La sala VI è dedicata alle opere dello scultore Lisippo e alle testimonianze della scultura ellenistica, con ritratti greci dall'Asia Minore e dall'Egitto del III-I secolo a.C., tra i quali quello di un fanciullo e quello di Tolomeo III Evergete). Vi è conservata anche la copia romana di un Dioniso con satiro della seconda metà del II secolo a.C. Al centro della sala è esposta l'Ara Grimani, forse il basamento di una statua, decorata con satiri e menadi a rilievo e con modanature e decorazioni vegetali di epoca augustea.

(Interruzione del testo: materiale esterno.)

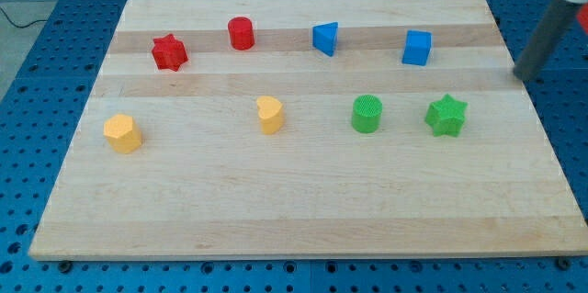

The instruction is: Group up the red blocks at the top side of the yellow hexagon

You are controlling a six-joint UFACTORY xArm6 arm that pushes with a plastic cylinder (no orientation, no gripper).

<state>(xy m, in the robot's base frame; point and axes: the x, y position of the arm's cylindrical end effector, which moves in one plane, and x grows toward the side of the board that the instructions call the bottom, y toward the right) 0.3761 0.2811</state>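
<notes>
A red star [169,52] and a red cylinder [241,33] sit near the view's top left of the wooden board [303,210]. The yellow hexagon [122,133] lies at the left, below the red star. My tip [521,76] is at the board's right edge, far to the right of the red blocks and right of the blue cube [416,48], touching no block.
A yellow heart [269,114] sits mid-board. A blue triangular block [324,38] is at the top centre. A green cylinder [367,114] and a green star [446,115] lie at the right. The blue perforated table [55,73] surrounds the board.
</notes>
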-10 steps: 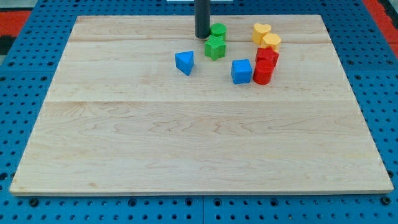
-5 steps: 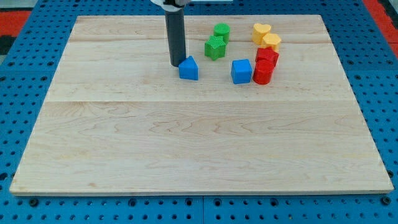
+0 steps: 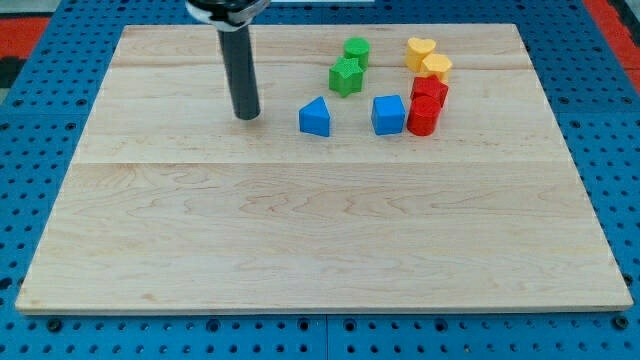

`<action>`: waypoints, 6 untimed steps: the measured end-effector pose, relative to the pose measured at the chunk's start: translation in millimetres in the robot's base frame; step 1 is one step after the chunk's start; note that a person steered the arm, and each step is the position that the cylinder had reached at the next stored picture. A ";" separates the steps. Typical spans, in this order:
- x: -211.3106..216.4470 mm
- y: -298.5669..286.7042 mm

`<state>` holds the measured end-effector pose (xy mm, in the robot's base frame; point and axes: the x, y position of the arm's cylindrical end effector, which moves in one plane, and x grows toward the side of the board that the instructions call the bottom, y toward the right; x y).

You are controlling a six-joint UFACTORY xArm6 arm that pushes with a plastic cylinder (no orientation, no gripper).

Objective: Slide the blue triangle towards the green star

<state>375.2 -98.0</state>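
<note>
Camera view: a wooden table on a blue pegboard. My tip rests in the upper left of centre, apart from the blue triangle to its right. The green star sits just above and right of the triangle, not touching. A blue cube lies further right. The arm carries no pincer, only the rod.

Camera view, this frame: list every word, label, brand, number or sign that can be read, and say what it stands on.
None: no text, number or logo can be read anywhere in this view.
The wooden board is bare wood grain.
The blue triangle, green star and the other blocks have plain faces.
My tip, at the view's left of the blue triangle and apart from it, is unmarked.
The blue pegboard shows only holes.
</note>
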 end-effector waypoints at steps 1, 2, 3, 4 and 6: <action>29.6 9.4; 29.8 18.2; 21.5 38.0; 14.5 61.0; 4.2 78.9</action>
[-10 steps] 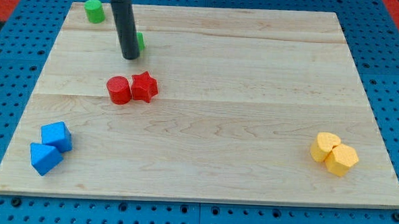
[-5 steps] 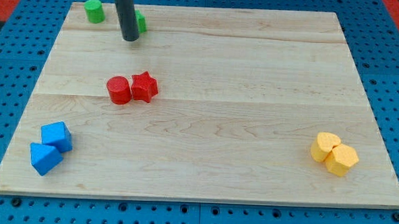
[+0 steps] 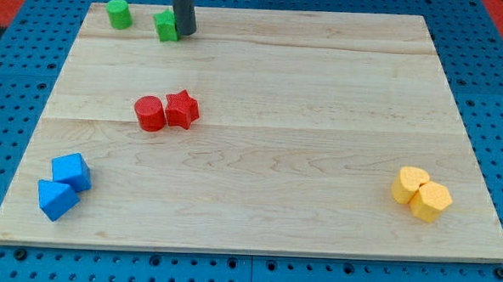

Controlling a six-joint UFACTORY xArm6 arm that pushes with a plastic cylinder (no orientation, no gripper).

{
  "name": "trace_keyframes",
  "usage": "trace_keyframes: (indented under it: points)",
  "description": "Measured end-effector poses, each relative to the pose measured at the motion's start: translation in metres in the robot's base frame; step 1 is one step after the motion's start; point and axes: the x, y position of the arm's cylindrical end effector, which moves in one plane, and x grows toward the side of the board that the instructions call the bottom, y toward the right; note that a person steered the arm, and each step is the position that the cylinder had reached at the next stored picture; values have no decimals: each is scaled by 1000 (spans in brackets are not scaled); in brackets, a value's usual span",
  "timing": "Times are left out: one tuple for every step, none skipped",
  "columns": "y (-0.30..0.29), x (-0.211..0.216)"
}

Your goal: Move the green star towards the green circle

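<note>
The green star (image 3: 165, 25) lies near the board's top left, a short way to the right of the green circle (image 3: 117, 14). The dark rod comes down from the view's top, and my tip (image 3: 185, 32) rests against the star's right side. The star and the circle stand apart with a small gap between them.
A red circle (image 3: 150, 114) and a red star (image 3: 182, 109) touch at the board's left middle. Two blue blocks (image 3: 63, 186) sit at the bottom left. Two yellow blocks (image 3: 422, 194) sit at the bottom right. The wooden board (image 3: 322, 93) lies on a blue pegboard.
The rod has moved up and to the right, from the star's left front to its right side. The star has moved up and slightly left, closer to the circle.
</note>
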Motion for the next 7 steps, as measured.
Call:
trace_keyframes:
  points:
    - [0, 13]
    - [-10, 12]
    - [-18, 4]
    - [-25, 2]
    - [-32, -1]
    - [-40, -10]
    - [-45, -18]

La sala VII ospita manufatti in bronzo dell'età del bronzo e del ferro (V secolo a.C.-III secolo), rinvenuti nella zona di Treviso. Nelle vetrine sono esposte gemme e cammei, tra i quali il Cammeo Zulian, in onice raffigurante Zeus Egioco. Vi si trova anche parte della collezione numismatica, con monete greche provenienti dalla Dalmazia e monete romane della Roma repubblicana; e la stele funeraria di Lisandro, proveniente da Smirne, databile attorno al II secolo a.C.

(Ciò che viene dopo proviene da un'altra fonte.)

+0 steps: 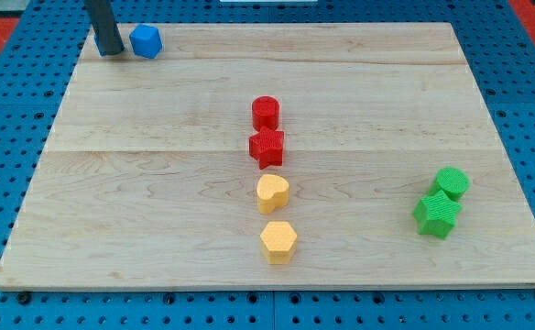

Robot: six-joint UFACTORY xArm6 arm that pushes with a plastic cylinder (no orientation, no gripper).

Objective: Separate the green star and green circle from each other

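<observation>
A: What is seen nearest the view's bottom?

B: A yellow hexagon (278, 242), with a yellow heart (272, 192) just above it.

A: And from the view's left?

B: My tip (110, 52) is set at the board's (158, 183) top-left corner, just beside a blue hexagon (146, 41). No pincer is carried, so no jaw state can be told. At centre, a red cylinder (266, 112) is found above a red star (267, 148). Far right, the green star (437, 214) and green circle (452, 181) are touching, well apart from my tip.
</observation>
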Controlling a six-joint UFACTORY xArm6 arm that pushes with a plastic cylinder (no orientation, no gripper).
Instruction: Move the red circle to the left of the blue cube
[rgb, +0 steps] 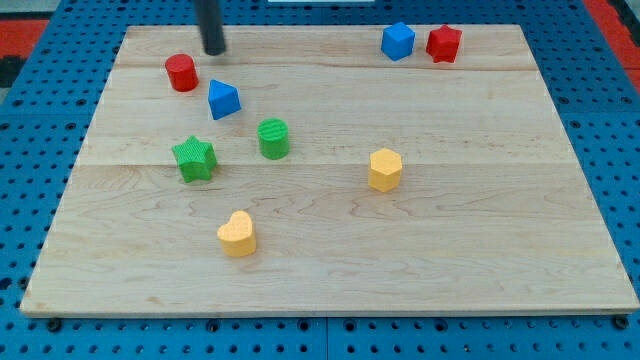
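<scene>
So my tip, no claw to open or hold, sits at one o'clock of the red circle and should circle to nine o'clock, then push it toward the blue cube.

I see a pale wooden board, smooth with visible grain and plank seams, lying on blue perforated sheeting. My rod looks dark and matt.
</scene>
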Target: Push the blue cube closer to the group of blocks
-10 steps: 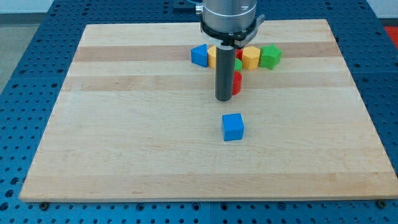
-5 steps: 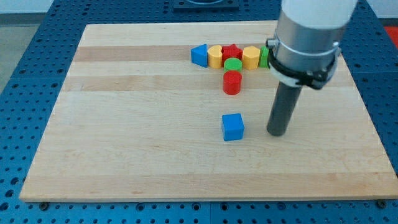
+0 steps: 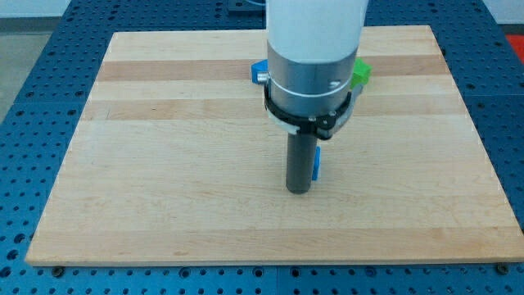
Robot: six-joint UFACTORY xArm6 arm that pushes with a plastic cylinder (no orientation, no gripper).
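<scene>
My tip (image 3: 298, 190) rests on the board just below the blue cube (image 3: 316, 163), and the rod hides most of that cube; only a sliver of its right side shows. The group of blocks lies near the view's top, mostly hidden behind the arm. Only the left edge of a blue block (image 3: 258, 71) and the right edge of a green block (image 3: 360, 74) show. I cannot tell whether the tip touches the cube.
The wooden board (image 3: 164, 164) lies on a blue perforated table (image 3: 33, 98). The arm's wide grey body (image 3: 311, 49) covers the upper middle of the board.
The tip has swung from the cube's right side to the view's bottom of the cube, moving left and down. The cube has not visibly moved. The arm now hides the group.
</scene>
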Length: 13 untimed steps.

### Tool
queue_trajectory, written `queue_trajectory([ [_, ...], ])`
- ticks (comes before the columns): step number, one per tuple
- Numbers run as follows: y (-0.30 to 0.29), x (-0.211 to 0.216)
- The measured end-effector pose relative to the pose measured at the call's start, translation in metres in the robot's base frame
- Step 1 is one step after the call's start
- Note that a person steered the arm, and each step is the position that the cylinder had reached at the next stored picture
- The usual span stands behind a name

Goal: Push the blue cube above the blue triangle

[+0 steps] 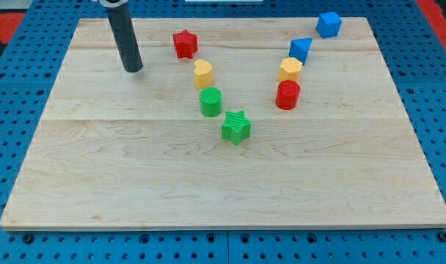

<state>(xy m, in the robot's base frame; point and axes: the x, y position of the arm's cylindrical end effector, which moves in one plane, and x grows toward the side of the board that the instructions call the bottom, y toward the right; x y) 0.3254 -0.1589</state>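
Observation:
The blue cube (328, 24) sits near the board's top right corner. The blue triangle (301, 49) lies just below and to the left of it, a small gap apart. My tip (133, 69) rests on the board at the upper left, far to the left of both blue blocks. The red star (185, 43) is the block closest to my tip, up and to its right.
A yellow heart (202, 72), green cylinder (210, 101) and green star (236, 127) run diagonally through the middle. A yellow hexagon (290, 70) and red cylinder (287, 94) sit below the blue triangle. The wooden board (135, 183) lies on a blue pegboard.

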Motion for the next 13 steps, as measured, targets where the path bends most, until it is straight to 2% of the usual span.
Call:
queue_trajectory([
  [2, 0.042, -0.024],
  [3, 0.094, -0.04],
  [5, 0.191, -0.04],
  [10, 0.203, -0.058],
  [12, 0.248, -0.045],
  [13, 0.246, -0.045],
])
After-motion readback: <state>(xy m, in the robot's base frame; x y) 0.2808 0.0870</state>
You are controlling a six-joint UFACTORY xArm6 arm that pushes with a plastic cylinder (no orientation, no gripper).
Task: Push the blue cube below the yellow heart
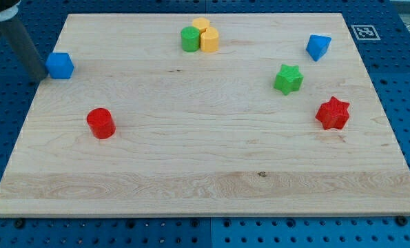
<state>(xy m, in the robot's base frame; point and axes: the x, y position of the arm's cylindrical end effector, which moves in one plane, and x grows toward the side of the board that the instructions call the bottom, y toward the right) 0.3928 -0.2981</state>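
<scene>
Nearest, along the view's bottom: pale wooden board [205,193], smooth, with fine grain running across and a small dark knot. Lies on a blue table [408,103] perforated with rows of holes.

Next up, red cylinder [100,123], matte and standing on end, below and a little to the view's right of my tip. Far across to the tip's right, red star [333,114], chunky and blunt-pointed. Just above it and slightly closer to the tip, green star [288,78] of the same build.

Then my tip [39,74] itself: lower end of a straight dark rod, slanting down from the view's top left corner and reaching the board's left edge. Ends in a plain rod, so nothing there to stand wide or narrow, and nothing held.

Right against the tip's right side, touching or nearly so: blue cube [60,66], glossy, crisp-edged, turned slightly askew, whole and unobstructed. Sits well apart from every other block.

Farther up, far to the tip's right, blue wedge-like block [318,47]. Farthest, above and to the tip's right near the board's top edge: green cylinder [189,39] pressed against the yellow heart [209,40], lobed outline only partly legible. Black-and-white marker [362,31] beyond the board's top right corner.
</scene>
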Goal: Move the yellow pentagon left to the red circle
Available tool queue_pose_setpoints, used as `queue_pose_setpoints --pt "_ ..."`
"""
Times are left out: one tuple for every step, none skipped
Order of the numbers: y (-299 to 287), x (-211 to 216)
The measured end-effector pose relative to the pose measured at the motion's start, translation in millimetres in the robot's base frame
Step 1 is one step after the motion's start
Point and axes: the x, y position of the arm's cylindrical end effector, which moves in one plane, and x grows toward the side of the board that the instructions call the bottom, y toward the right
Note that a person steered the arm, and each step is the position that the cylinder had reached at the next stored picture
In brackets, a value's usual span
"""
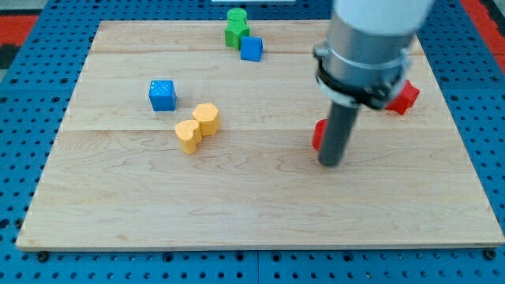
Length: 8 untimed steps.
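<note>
Two yellow blocks touch each other left of the board's middle: one yellow block [206, 117], pentagon-like, sits up and to the right of the other yellow block [188, 135]. A red block [318, 135], likely the circle, is mostly hidden behind my rod. My tip [331, 163] rests on the board just below and right of this red block, far to the right of the yellow blocks.
A blue cube [162, 95] lies up-left of the yellow pair. Two green blocks [236, 27] and a blue block [252, 49] cluster at the view's top. Another red block [404, 97] sits at the right, partly behind the arm.
</note>
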Motion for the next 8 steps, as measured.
queue_pose_setpoints --pt "-3 -28" --pt "-53 -36" --pt "-1 -65" --pt "0 -65" --pt "-68 24" --pt "-141 93" --pt "-202 81" --pt "-217 36"
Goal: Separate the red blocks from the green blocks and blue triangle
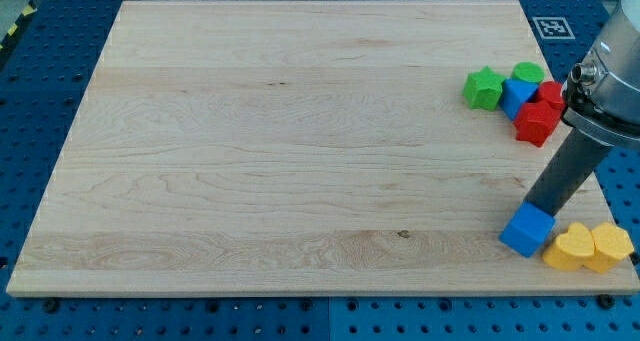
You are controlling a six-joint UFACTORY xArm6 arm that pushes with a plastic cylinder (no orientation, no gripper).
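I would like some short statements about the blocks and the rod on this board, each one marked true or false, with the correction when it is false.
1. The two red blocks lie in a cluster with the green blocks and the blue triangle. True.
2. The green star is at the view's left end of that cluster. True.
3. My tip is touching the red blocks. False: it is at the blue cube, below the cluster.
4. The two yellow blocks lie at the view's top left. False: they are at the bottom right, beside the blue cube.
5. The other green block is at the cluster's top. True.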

Nella sala VIII sono ospitate copie romane di originali ellenistici, tra i quali Ulisse, i tre Galati Grimani (raffigurati nell'atto di cadere, in ginocchio e morto), da originali della scuola di Pergamo databili al III e II secolo a.C. e statue raffiguranti Eros e Psyche, l'Ermafrodito e satiri. Sul lato destro è presente la statua di una musa, originale del II secolo a.C. proveniente dall'Asia Minore che venne trasformata in Cleopatra nel restauro rinascimentale attribuibile alla bottega dei Lombardo.

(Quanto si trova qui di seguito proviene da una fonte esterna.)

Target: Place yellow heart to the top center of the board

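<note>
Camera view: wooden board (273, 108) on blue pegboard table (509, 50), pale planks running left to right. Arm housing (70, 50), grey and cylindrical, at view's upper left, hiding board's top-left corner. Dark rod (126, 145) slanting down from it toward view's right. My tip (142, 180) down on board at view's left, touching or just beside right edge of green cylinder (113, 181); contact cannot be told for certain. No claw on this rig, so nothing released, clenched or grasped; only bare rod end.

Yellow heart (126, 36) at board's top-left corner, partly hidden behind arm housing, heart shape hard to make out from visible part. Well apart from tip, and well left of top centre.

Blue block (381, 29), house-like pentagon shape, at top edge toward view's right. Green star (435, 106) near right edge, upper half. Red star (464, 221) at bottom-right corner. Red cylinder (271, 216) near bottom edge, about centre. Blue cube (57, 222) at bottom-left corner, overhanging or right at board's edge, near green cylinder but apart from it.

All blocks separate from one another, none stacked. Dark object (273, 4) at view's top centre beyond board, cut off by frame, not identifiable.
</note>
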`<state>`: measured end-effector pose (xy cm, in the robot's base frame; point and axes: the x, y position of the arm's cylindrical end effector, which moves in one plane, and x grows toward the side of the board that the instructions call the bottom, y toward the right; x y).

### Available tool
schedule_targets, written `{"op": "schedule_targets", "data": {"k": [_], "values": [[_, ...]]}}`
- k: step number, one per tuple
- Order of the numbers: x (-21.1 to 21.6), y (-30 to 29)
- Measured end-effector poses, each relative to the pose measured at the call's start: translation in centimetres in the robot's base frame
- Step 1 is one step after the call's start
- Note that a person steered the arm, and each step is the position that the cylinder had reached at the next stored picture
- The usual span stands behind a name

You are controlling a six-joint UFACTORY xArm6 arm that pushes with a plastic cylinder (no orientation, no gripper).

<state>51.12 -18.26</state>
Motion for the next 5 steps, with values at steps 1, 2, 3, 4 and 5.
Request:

Nella sala IX sono ospitati ritratti romani, soprattutto di personaggi della famiglia imperiale (Pompeo, Silla, Augusto, Tiberio, Domiziano, Traiano e Adriano. Altri ritratti sono repliche rinascimentali di modelli romani, come il Caracalla Farnese.

La galleria di ritratti romani prosegue nella sala X (cosiddetto Balbino, Caracalla giovinetto, Filippo il giovane e Lucio Vero e ritratti femminili, tra cui due dame di età flavia e Plautilla). Una vetrina ospita la capsella di Samagher, un reliquiario in avorio e argento del V secolo con scene e simbologie di carattere cristiano[4]. Alle pareti sono presenti rilievi di epoca romana.

La sala XI ospita una collezione di sarcofagi, tra cui parte di un esemplare a ghirlande con il ratto di Proserpina, la fronte di un altro con la strage dei Niobidi (entrambi del II secolo) e un frammento di sarcofago attico con la scena della battaglia presso le navi (III secolo). A sinistra sono presenti due lastre appartenenti al cosiddetto trono di Saturno (I secolo), provenienti da Ravenna e collocate nella veneziana chiesa di Santa Maria dei Miracoli, da dove furono spostate al museo nel 1812 per interessamento di Antonio Canova.

Le sale XIII e XIV ospitano monumenti funerari romani, urne e altari. Tra questi un rilievo sepolcrale raffigurante la storia dei fratelli argivi Kleobis e Biton (metà del II secolo) e un'urna cineraria doppia, decorata a rilievo con festoni e sfingi.

Nella sala XV è conservata una collezione di ceramica micenea, cipriota e greca a figure nere e a figure rosse, prodotta in Attica, Magna Grecia e Lazio, oltre ad un frammento di bucchero etrusco.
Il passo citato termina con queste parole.